Task statement: When you reproduce the data, keep every word exactly as it stands and leave the pictures out.
Segment Open
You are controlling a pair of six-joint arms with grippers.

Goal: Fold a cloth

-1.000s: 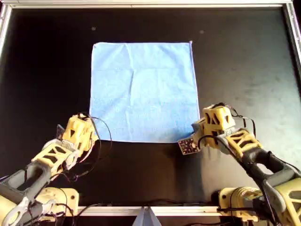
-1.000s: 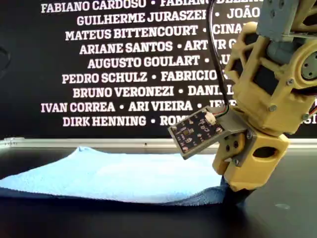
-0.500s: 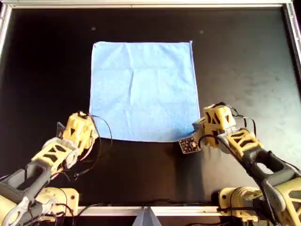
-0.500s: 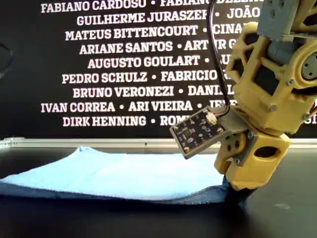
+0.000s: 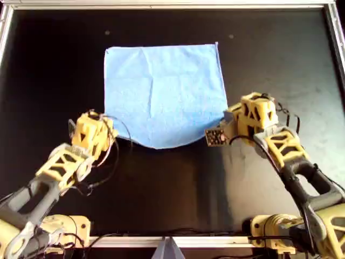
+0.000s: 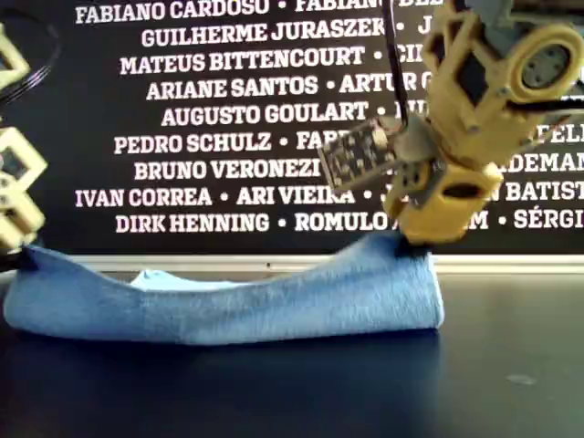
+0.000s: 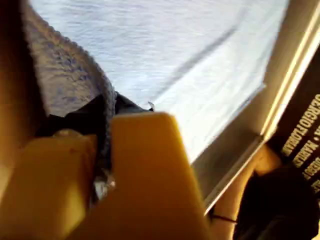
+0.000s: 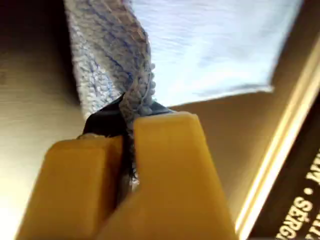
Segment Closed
Reply to the task:
You are controlling a pair of six-joint arms with grippers.

Goal: Fold a cloth

-1.000s: 
-1.000s: 
-0.500s: 
-0.500s: 
+0.000s: 
+0.000s: 
+0.000s: 
+0.000s: 

This finishes the output for the exercise.